CDC-CMS Joint Priority Data Element

 Both CDC and CMS support inclusion of this element in v3. More details are provided in the joint letter sent to ONC. 

CMS-CCSQ Support for Facility/Organization Identifier: USCDIv3

Identifiers are critical for billing, linking billing/clinical EHRs, supporting data aggregation across data sources and reducing burden, as well as attribution and tracking of data. All of these activities are necessary for providing high quality care to patients, reducing disparities, promoting interoperability and communicating across silos. Facility identifiers are also critical for public health reporting and tracking, an ONC stated priority for USCDI version 3. CMS specifically prioritizes exchange of CMS Certification number (CCN), Provider Transaction number (PTAN), and National Provider Identifier (NPI)—unique identifiers for a healthcare organization. Maturity:
  • Current standards:
  • Current uses, exchange, and use cases: CCN, PTAN, and NPI are exchanged across the nation for CMS reporting to appropriately attribute outcomes and measure results.  Exchange of these identifiers supports facility-specific quality, prior authorization activities, and other assessments that are limited without this information.

Unified Comment from CDC

  • General Comment: This comment supports the promotion of the Data Class Patient Demographics - Data Element Identifier to USCDI V3 as well as the additional Data Element of Identifier System, including the allowance of multiple instances of Identifier/ Identifier System pairs per patient (approach 1). We believe that this will allow needed flexibility to accommodate use and exchange of the variety of patient identifiers in current use in the US. An example of this approaches is: Identifier: 333224444, Identifier System: http://hl7.org/fhir/sid/us-ssn.  
  • If ONC does not choose to incorporate approach 1, (Identifier + Identifier System), in USCDI V3, we recommend allowing for the following Patient Demographic Data Class Data Elements in USCDI V3: Medicare Patient Identifier, Medical Record Number and Social Security Number. (approach 2) We believe that allowing for both approaches would be confusing, so we recommend choosing one or the other.  
  • Additional Use Case: This is a standard data (FIN or NPI) item used by central cancer registries in all states according to the North American Association of Central Cancer Registries (NAACCR) standard.

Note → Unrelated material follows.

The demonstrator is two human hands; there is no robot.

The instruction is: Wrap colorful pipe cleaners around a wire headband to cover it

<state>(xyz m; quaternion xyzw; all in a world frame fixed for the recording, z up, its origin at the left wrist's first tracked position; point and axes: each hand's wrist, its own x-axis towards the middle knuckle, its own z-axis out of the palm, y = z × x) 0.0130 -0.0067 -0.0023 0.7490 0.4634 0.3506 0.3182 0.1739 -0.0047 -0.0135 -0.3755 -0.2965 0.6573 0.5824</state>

Data received through data exchange from medical facilities (e.g., laboratories, hospitals, physician EHRs, etc.) to central cancer registries for CDC and NCI’s national cancer surveillance systems, as required by law.    
  • CSTE supports inclusion of this measure into USCDI v3: Very useful for this information to be captured in some way and then subsequently used in reporting to PH.

NCPDP Comment

NCPDP SCRIPT transactions uses the NPI type 2 and proprietary Facility ID values. NCPDP request these values be added to Draft Version 2.